WHAT YOU ARE ASKED TO DO:
Skipping all pictures, set down the lines of the listing from the first through the one with "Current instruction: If".

RECORDS SUPPLIED:
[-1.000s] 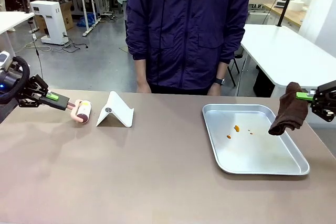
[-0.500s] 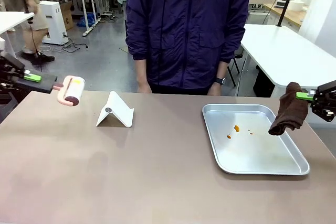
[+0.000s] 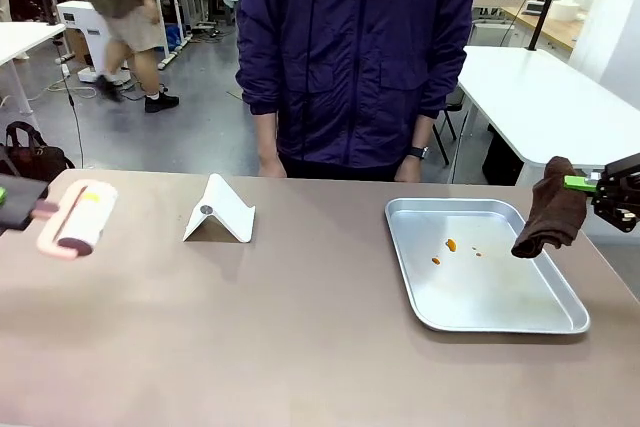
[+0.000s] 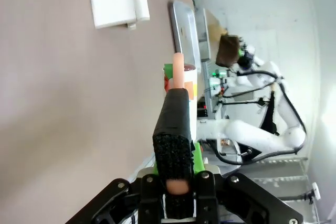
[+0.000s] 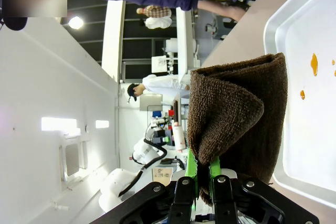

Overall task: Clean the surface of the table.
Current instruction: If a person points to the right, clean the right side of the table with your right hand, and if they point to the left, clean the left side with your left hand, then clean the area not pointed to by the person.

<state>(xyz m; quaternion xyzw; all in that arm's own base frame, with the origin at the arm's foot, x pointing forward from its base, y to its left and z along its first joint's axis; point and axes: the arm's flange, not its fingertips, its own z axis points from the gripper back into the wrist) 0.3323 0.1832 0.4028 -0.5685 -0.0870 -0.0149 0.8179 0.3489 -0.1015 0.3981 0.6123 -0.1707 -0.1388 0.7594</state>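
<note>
While a person (image 3: pixel 355 57) in a dark blue jacket stands at twelve o'clock, the left gripper (image 4: pixel 177 90) clamps the pink handle of a lint roller (image 3: pixel 78 217) at nine o'clock over the taupe table (image 3: pixel 280 347), which spans the foreground. At three o'clock the right gripper (image 3: pixel 583 185) pinches a brown cloth (image 3: pixel 548 212) at the rim of a silver tray (image 3: pixel 500 297) spotted orange. A white stand (image 3: pixel 220 212) sits at eleven.

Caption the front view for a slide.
Left claw holds a pink lint roller over the table; right claw holds a brown cloth by the spotted metal tray.
</note>
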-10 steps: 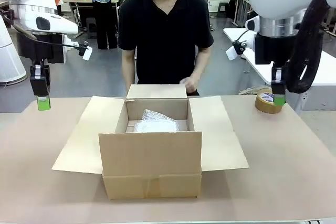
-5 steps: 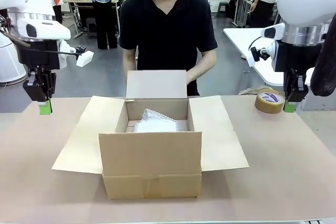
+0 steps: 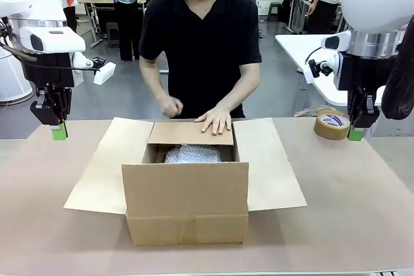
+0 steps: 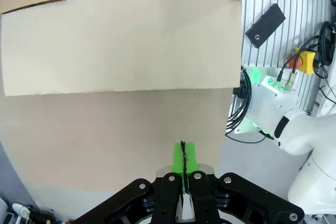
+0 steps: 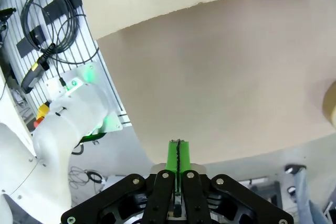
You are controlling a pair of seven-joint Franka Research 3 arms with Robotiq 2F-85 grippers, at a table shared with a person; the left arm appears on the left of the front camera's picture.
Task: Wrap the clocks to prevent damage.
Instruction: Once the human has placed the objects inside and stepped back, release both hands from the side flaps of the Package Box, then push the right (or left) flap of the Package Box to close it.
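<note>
An open cardboard box (image 3: pixel 186 201) stands mid-table. Inside it lies a bubble-wrapped bundle (image 3: pixel 193 154); the clocks themselves are hidden. The person's hand (image 3: pixel 214 121) presses the far flap (image 3: pixel 189 134) down over the opening; the other hand (image 3: pixel 171 106) hovers above it as a fist. My left gripper (image 3: pixel 59 132) hangs shut and empty over the table's far left, and in the left wrist view (image 4: pixel 182 157) its green pads meet above the box's left flap (image 4: pixel 121 45). My right gripper (image 3: pixel 355 135) hangs shut and empty at the far right, also in its wrist view (image 5: pixel 179 157).
A roll of brown packing tape (image 3: pixel 332 126) lies on the table just left of my right gripper. The box's side flaps (image 3: pixel 268 163) lie spread flat. Brown paper covers the table (image 3: pixel 349 211). Other people and tables stand in the background.
The person has folded the far flap from upright down over the box, with one hand flat on it. Both arms have lifted slightly outward and steadied.
</note>
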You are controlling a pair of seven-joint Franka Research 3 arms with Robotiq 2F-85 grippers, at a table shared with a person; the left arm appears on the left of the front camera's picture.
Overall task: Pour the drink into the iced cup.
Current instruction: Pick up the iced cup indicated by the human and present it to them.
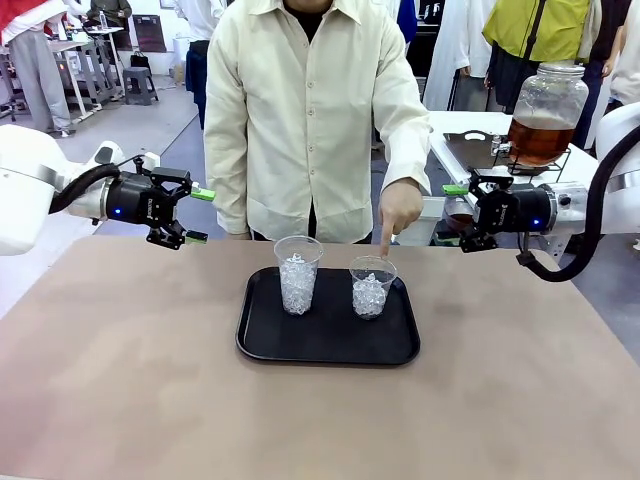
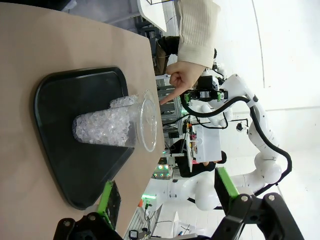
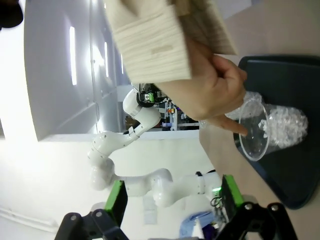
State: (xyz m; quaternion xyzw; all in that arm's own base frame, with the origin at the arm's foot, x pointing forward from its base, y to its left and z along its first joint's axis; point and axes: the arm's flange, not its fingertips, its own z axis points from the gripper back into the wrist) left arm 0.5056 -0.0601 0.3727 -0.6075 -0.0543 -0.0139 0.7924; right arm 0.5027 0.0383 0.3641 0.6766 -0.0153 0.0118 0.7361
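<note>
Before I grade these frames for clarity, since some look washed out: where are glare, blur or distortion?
Front view: sharp and evenly lit. Left wrist view: rolled sideways, edges bent, background overexposed, iced cup crisp. Right wrist view: sleeve blurred up close, white glare at left.

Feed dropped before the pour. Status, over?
Left gripper, right gripper open, empty, flanking the tray. Drink in jar, back right. Taller cup, shorter cup iced, on tray. Person's hand pointing at shorter cup.
</note>
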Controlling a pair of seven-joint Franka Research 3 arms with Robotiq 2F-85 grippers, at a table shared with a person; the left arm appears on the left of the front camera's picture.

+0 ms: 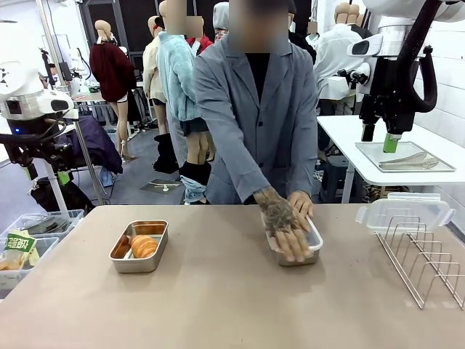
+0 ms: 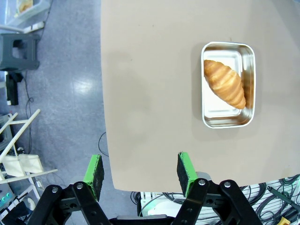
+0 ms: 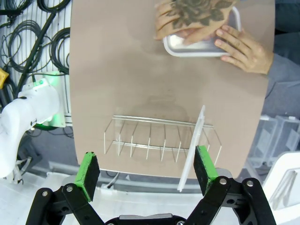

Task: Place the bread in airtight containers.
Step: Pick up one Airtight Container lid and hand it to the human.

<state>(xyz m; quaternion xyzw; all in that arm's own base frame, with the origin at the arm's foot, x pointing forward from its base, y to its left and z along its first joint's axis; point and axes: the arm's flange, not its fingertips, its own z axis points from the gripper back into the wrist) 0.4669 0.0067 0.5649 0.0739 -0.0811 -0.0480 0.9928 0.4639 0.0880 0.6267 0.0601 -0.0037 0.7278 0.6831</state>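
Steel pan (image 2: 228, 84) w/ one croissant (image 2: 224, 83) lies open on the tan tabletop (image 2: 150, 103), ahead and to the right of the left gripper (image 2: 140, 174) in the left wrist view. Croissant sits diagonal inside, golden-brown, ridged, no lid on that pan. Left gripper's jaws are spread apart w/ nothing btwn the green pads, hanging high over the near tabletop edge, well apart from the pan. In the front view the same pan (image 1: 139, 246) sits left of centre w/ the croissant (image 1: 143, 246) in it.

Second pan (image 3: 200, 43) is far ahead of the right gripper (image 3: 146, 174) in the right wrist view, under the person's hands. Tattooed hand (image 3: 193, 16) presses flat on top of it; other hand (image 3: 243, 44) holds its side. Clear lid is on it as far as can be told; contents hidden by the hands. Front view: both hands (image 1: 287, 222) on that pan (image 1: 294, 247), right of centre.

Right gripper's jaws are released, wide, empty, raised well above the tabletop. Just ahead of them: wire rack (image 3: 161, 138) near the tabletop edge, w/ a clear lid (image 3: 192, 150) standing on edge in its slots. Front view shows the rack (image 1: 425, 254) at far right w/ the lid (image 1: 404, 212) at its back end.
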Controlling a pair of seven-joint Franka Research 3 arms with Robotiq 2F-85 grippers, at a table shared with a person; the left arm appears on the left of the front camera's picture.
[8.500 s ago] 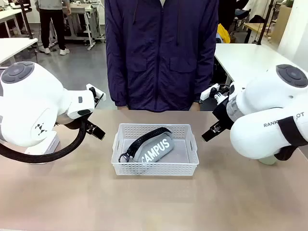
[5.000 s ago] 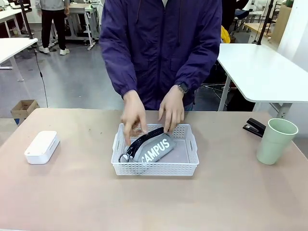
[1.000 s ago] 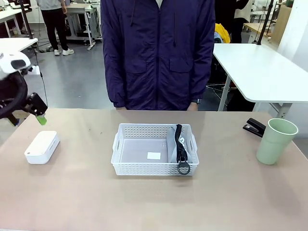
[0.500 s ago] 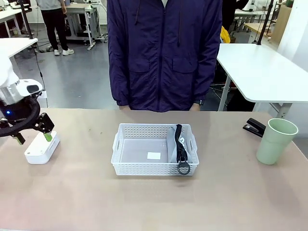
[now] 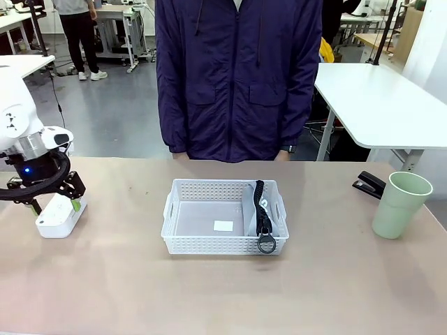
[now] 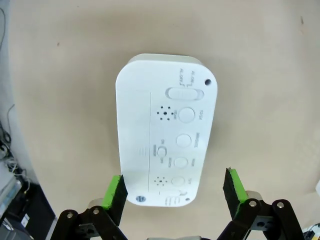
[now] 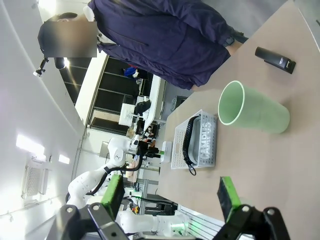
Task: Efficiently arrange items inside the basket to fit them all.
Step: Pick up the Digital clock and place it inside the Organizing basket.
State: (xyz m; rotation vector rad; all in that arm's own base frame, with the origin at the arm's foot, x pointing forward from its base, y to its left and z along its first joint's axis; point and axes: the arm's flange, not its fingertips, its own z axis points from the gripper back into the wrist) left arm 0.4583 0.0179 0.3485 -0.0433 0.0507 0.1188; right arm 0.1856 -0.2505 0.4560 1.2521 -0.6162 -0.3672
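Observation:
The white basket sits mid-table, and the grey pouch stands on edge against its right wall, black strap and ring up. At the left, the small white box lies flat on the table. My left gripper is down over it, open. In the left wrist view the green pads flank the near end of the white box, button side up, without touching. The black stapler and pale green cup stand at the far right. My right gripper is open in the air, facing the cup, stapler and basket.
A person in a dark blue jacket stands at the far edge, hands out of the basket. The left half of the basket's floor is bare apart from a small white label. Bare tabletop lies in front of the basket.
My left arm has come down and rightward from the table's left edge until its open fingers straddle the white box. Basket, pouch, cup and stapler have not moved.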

EXERCISE ANSWER:
[-1.000s] 
[-0.500s] 
[+0.000s] 
[+0.000s] 
[+0.000s] 

Overall task: Clean the surface of the table.
Current instruction: If a person points to the right, clean the right side of the table with your right hand, and if they point to the left, clean the left side with your left hand, then clean the area not pointed to by the person.

The output contains nothing further.